INSTRUCTIONS FOR THE TASK: Locate, in the data below, the line that contains "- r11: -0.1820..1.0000" and the line that contains "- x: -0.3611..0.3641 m"; reproduce exactly those two lines and every line between them, nothing more.

SUPPLIED RECORDS:
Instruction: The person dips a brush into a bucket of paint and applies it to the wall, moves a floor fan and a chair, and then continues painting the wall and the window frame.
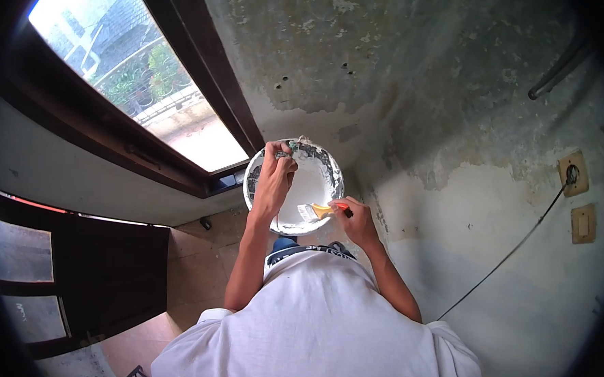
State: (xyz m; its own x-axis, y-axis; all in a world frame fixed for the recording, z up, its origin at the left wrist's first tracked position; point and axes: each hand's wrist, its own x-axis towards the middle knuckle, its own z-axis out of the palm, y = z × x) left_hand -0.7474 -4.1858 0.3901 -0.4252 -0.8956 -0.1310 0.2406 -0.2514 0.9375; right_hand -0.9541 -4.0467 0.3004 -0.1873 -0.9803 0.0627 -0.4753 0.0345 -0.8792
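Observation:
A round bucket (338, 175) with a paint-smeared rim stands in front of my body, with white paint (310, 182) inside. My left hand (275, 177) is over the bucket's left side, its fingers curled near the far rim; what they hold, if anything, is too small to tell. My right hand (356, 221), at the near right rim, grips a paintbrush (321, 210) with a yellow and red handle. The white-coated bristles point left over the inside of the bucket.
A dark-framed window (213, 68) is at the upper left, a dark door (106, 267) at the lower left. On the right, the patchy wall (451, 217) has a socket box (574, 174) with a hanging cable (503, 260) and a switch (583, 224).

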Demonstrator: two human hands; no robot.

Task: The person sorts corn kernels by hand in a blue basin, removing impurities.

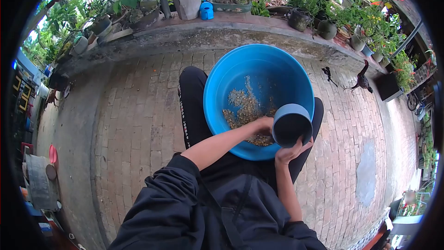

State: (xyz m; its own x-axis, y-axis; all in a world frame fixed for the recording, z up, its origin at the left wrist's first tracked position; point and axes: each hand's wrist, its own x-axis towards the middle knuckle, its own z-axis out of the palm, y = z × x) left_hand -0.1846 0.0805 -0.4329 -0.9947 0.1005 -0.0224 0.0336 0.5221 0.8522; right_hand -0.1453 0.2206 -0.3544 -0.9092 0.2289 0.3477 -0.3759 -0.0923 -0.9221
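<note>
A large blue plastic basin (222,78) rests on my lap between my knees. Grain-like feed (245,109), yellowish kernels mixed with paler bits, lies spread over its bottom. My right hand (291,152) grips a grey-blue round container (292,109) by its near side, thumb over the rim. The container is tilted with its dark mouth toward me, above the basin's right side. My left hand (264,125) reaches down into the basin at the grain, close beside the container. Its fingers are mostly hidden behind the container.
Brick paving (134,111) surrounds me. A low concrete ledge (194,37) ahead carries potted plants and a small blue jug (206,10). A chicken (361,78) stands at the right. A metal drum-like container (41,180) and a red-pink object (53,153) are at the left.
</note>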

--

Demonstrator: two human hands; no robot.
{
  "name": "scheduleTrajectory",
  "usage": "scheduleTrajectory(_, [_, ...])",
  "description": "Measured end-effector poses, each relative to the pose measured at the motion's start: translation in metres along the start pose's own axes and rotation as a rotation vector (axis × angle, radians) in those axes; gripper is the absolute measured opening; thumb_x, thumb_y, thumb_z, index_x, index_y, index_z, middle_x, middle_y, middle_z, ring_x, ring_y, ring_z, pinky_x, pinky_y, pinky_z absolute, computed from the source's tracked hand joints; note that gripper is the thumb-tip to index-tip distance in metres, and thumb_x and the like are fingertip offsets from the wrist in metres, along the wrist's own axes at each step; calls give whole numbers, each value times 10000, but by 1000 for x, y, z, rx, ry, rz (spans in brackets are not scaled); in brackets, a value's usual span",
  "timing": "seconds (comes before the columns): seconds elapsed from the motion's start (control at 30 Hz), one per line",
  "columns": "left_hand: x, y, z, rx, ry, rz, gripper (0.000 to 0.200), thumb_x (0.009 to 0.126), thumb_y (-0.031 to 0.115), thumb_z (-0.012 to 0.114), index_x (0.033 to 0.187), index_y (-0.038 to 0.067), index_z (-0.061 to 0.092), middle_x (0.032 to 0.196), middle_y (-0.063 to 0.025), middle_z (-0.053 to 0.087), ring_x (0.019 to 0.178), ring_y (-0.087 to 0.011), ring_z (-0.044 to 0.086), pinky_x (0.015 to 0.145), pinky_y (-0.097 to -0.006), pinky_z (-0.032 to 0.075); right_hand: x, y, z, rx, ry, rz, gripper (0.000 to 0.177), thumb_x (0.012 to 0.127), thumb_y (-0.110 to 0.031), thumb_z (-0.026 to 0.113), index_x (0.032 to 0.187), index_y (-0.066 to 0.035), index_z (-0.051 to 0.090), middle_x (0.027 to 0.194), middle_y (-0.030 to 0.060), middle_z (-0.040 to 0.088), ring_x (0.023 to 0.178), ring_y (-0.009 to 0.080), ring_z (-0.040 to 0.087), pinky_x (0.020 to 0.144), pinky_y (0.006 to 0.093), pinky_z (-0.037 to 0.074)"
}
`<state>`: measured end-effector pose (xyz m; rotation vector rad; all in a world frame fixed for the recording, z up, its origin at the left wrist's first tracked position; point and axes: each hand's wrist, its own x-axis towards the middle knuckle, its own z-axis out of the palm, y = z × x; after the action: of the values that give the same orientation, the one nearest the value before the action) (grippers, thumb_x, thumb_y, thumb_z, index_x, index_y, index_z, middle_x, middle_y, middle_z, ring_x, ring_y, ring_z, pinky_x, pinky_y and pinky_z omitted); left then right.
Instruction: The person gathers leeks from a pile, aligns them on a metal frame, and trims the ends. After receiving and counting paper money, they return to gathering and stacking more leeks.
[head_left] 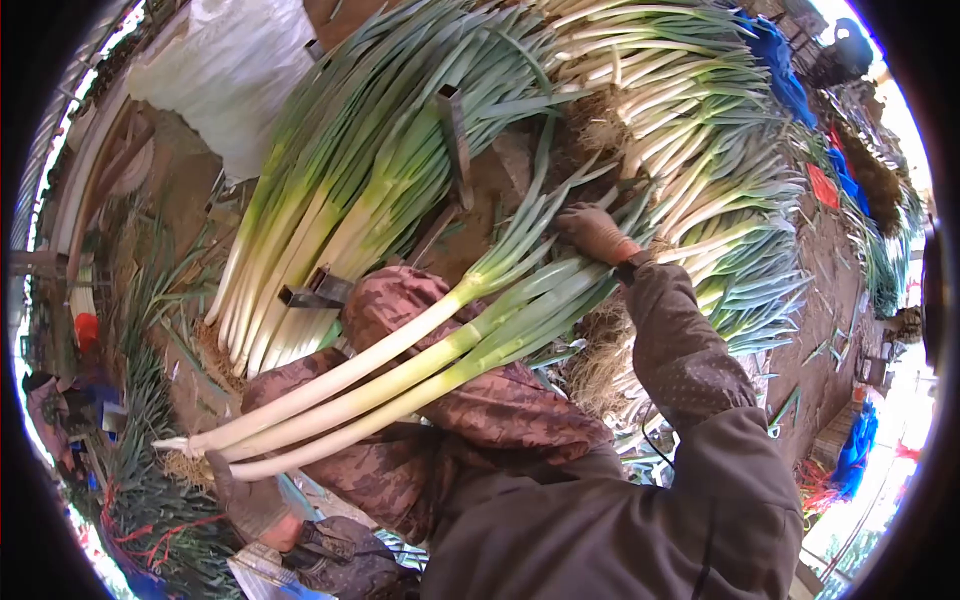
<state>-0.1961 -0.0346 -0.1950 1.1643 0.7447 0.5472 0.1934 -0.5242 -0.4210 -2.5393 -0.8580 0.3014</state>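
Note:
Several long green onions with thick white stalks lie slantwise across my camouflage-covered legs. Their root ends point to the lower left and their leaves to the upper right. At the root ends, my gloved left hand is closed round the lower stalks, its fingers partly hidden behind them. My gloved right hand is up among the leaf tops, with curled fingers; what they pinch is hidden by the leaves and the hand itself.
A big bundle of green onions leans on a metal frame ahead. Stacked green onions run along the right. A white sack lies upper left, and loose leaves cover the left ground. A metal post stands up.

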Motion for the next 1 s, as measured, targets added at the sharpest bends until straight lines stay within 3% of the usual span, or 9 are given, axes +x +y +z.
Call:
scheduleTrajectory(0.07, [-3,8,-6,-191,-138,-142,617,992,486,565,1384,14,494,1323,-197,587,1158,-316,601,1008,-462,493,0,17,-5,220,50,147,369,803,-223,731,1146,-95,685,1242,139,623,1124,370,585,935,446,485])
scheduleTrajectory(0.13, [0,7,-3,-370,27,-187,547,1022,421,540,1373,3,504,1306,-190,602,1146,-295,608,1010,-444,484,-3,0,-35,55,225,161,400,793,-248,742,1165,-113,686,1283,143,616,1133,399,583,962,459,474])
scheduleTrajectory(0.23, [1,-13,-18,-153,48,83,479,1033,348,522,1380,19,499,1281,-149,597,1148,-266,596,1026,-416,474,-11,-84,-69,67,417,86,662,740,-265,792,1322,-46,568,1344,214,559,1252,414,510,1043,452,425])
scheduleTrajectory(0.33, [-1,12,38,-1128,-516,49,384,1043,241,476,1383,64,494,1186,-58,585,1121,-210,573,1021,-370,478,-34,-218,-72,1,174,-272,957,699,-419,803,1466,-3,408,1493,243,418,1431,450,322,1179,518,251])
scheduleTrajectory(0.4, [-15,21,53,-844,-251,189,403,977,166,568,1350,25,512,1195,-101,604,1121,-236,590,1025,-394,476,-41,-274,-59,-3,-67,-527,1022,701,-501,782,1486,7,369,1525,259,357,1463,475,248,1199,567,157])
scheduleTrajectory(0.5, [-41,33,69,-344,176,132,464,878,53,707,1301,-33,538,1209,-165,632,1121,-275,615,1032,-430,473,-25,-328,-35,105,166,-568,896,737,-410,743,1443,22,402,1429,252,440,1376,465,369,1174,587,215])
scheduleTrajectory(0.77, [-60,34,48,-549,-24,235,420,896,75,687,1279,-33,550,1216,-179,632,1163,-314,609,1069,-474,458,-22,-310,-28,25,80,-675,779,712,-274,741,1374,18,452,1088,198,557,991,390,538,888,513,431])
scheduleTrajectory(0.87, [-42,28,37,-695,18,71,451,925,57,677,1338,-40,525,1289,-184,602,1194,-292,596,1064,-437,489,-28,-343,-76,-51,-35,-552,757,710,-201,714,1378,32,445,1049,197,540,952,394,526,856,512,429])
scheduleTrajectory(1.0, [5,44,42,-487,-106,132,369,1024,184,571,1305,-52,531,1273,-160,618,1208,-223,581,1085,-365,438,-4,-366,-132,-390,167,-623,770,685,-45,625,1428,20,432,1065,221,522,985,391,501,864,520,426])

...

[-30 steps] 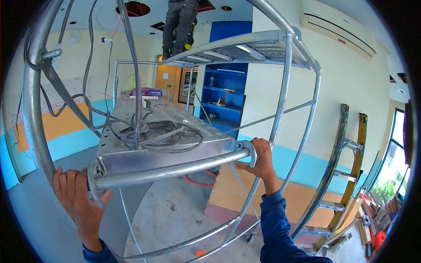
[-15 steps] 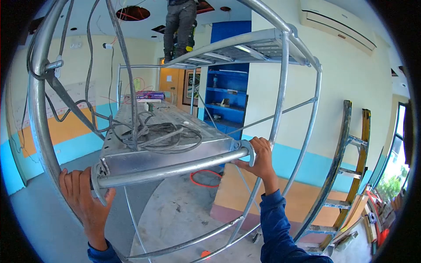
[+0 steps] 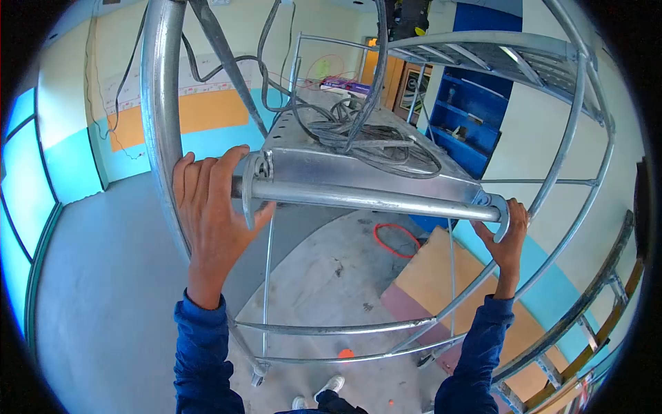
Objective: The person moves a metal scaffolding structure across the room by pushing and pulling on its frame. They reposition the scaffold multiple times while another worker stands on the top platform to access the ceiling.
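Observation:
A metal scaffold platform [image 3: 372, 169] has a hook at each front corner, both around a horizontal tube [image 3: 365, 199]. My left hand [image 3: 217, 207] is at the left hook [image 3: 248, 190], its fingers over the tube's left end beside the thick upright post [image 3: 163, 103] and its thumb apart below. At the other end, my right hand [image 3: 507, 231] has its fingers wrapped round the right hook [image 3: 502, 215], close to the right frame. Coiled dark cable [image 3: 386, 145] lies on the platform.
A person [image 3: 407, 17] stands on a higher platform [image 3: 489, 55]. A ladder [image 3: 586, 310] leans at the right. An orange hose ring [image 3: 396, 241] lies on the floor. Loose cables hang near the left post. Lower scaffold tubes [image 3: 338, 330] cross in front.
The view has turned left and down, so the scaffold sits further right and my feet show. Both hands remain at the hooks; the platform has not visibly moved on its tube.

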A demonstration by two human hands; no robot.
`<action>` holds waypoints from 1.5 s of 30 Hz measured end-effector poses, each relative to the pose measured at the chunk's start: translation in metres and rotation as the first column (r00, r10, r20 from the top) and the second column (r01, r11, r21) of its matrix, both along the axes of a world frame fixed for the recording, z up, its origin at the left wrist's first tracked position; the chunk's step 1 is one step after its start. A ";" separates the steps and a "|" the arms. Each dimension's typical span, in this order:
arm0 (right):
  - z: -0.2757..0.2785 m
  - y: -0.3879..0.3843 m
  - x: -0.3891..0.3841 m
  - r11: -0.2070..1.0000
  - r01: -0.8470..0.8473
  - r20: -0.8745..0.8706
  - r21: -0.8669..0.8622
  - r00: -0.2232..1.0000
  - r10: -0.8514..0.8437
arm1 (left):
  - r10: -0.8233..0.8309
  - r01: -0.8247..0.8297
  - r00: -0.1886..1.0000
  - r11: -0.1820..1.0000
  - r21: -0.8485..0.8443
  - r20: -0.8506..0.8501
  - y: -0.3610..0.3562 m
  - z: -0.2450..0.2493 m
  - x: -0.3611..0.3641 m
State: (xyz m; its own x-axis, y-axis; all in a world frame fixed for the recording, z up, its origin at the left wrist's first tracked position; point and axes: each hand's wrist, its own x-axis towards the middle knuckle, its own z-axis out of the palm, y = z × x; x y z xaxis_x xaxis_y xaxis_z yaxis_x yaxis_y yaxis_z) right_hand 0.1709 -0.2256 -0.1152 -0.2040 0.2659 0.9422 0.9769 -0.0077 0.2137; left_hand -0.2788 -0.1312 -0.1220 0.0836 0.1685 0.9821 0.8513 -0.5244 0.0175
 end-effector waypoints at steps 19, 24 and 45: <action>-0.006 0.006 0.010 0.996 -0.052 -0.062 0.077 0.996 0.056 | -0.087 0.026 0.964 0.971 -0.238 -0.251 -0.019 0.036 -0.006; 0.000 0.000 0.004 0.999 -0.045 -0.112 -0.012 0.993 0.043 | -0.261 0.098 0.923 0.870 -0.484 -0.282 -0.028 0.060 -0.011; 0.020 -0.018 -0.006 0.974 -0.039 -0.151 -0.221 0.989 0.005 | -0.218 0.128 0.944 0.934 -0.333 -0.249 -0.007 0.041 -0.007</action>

THE ANSWER:
  - r11: -0.1820..1.0000
  - r21: -0.8485..0.8443
  - r20: -0.8506..0.8501
  - y: -0.3610..0.3562 m
  - z: -0.2450..0.2493 m
  - x: -0.3611..0.3641 m

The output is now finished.